O Sistema |
Gênese e Estrutura do Universo - Tópicos Gerais |
Na primeira parte deste volume, expusemos a visão em síntese, tal como
nos apareceu por intuição, em seu conjunto. Retomemos, agora, a
observação adotando uma atitude psicológica diferente, que justamente
chamamos de Análise e Crítica. Embora tenhamos de repetir, voltemos ao
início, olhando agora com os olhos da razão, mais do que com os da fé,
mudando os pontos de referência e nossa perspectiva, de modo que tudo
se torne claro, dando resposta a todas as objeções e resolvendo todas
as dificuldades. Observamos o fenômeno da criação no volume Deus
e Universo e capítulo II deste livro. Muita coisa dissemos, mas,
diante da imensidade do assunto parece-nos nada haver dito ainda. Os
leitores, a quem apresentamos estas teorias, devem considerar que
estamos observando a obra de Deus, quase como se Ele nos tivesse de
prestar contas. Se alguns podem parecer ainda não satisfeitos, porque
os frutos que têm nas mãos nem sempre são bons, a estes vamos
demonstrar, agora, que Deus fez tudo otimamente e não podia fazer
melhor, e, se o ser navega na imperfeição e na dor, a culpa não pode
de maneira nenhuma ser atribuída a Deus. Tudo, qualquer que seja o
estado atual e por mais difícil aceitá-lo, se desenvolveu em perfeita
lógica, bondade e justiça.
Mas, procedamos com ordem. Aqui fala-se de Deus. É mister, pois, começar
pesquisando o que entendemos pela palavra Deus. Dissemos que tudo deriva
Dele, centro do Sistema, causa primeira de tudo, situado no vértice da
pirâmide da hierarquia dos seres. Dissemos, também, que Deus não pode
ser definido. Definir significa limitar, delinear, em relação a certos
pontos de referência. Ora, o infinito não pode estar limitado e não
existem pontos de referência para o absoluto que abarca tudo. Mas
dissemos também que as definições, tentadas a respeito de Deus, foram
obtidas elevando à potência infinita as mínimas quantidades de perfeição
reconquistadas pelo homem com a evolução, ou percebidas,
intuitivamente, como futura realização a ser conquistada. Poderemos,
assim, atribuir a Deus algumas qualidades.

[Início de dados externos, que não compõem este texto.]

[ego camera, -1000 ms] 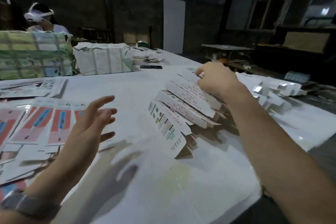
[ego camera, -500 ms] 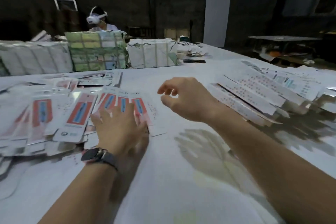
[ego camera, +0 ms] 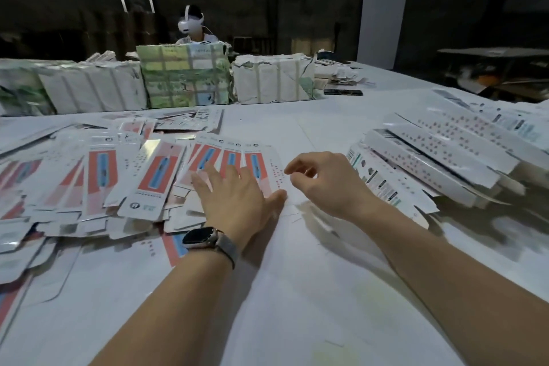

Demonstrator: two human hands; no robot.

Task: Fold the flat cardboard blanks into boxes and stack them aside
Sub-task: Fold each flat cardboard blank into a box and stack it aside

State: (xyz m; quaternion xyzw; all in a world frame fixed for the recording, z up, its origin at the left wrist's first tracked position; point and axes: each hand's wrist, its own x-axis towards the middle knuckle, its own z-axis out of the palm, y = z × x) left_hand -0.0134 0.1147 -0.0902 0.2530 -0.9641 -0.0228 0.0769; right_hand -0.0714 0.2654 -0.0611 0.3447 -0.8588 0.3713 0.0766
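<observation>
With the left hand (ego camera: 237, 202) flat on a blank (ego camera: 258, 169) and the right hand (ego camera: 326, 184) loosely curled, empty, just beside, several overlapping blanks could lift together.

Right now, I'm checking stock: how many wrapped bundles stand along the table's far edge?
4 wrapped bundles: blurred greenish bundle far left, white bundle beside it, green patterned bundle mid-row, torn white bundle right of that. More may hide behind.
</observation>
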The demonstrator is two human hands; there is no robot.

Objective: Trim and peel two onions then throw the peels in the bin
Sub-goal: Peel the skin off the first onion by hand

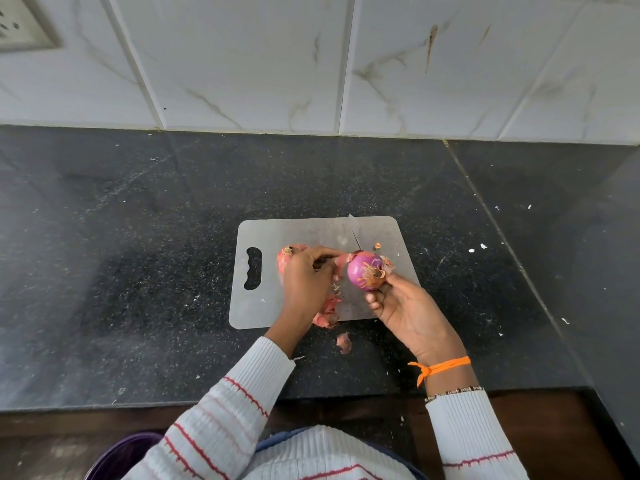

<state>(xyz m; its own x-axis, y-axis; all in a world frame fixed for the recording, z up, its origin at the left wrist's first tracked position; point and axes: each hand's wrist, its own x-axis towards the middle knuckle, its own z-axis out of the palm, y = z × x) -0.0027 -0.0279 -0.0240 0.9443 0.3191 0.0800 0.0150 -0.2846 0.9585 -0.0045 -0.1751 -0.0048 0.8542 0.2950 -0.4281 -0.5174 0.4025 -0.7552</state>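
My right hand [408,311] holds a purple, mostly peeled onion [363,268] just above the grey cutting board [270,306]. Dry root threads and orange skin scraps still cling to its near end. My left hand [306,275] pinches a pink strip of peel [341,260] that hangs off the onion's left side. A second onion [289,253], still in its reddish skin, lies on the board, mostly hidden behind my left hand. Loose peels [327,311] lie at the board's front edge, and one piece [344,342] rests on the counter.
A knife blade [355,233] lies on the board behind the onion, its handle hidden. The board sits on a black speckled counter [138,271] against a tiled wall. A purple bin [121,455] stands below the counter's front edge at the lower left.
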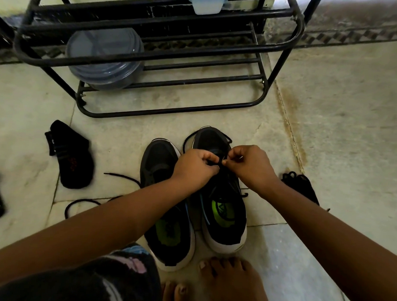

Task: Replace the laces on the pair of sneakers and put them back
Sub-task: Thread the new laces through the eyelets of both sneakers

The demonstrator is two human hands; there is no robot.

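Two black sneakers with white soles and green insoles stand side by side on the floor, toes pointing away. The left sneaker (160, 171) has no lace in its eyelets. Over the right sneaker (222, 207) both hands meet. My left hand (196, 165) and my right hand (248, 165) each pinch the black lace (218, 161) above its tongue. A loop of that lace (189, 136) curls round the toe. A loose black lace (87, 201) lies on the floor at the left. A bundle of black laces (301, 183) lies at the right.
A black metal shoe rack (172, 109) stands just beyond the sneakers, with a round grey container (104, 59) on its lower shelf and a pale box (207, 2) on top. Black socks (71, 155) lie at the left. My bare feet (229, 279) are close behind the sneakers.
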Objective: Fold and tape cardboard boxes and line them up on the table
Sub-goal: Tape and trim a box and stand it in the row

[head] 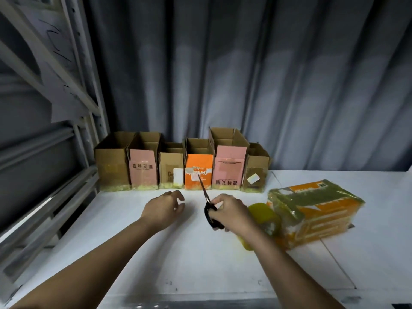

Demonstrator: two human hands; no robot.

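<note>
Right hand [231, 214] grips black scissors [209, 208] mid-frame, blades pointing up at the row of six open cardboard boxes [181, 163] along the back. Left hand [163, 208] hovers loose, holding nothing. Taped orange box [316, 208] lies just right of the right hand, yellow tape roll [264, 216] between them.

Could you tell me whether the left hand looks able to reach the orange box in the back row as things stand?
Probably yes: the left hand is empty, with bare table between it and the orange box. Only the scissors in the right hand point nearby.
</note>
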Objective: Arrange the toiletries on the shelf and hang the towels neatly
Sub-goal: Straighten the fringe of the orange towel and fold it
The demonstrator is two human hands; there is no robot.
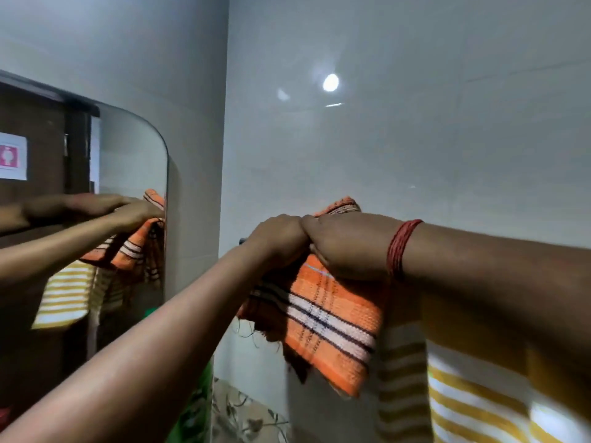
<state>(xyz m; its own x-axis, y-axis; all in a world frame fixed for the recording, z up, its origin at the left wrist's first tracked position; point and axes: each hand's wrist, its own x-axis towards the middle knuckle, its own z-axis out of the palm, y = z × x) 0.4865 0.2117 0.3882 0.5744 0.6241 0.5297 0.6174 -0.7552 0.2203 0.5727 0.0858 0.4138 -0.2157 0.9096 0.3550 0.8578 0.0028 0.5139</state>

Foram surgindo à medida que fomos descobrindo o seu modo de agir, sendo
lógico e evidente possuir Deus os atributos que cada um de nós, por
instinto e portanto
axiomaticamente, gosta de ver num chefe ou patrão. Satisfeita esta exigência,
ficarão todos mais facilmente persuadidos. Parece existirem alguns
axiomas fundamentais do ser, não demonstrados nem discutidos, em relação
aos quais se ergue um consenso universal, axiomas que são aceitos
porque neles a mente repousa satisfeita, sem mesmo saber racionalmente o
porquê.
A nossa mente, para satisfazer-se, exige, pois, que Deus seja perfeito,
quer dizer, possua em grau de perfeição as melhores qualidades
conhecidas pelo homem na escala de seus valores. Por isso, o homem
procura fazer de Deus um conceito, multiplicando ao infinito tudo o que
de melhor possui e pode fazer, de seu ponto de vista situado no
relativo. E neste caso o instinto não vai de encontro à lógica. Sem
saber como isso ocorra, o homem sente instintivamente estar Deus no cimo
de todas as coisas, e é a meta final para a qual tudo caminha. Assim,
multiplicando ao infinito os pequenos graus de perfeição conquistados
com a evolução, o homem procura imaginar o que possa ser a perfeição
completa do Ser Supremo.
Então, tal como exige a nossa mente, Deus deve possuir todas as
qualidades no grau da mais absoluta perfeição, e ser absolutamente
perfeito em tudo, onipotente, onisciente, absolutamente livre, bom,
justo, lógico, uno.
Colocadas em Deus estas qualidades, estas devem ser também atributos da
Sua criação, pois esta saiu de Seu seio e, portanto, constituída por
Sua própria substância. Isto porque não é possível dar à criação
outra causa fora de Deus, que só pode ser o Todo, fora do qual nada
pode existir.
Vemos, então, que a criação de Deus só pode ser uma obra perfeita.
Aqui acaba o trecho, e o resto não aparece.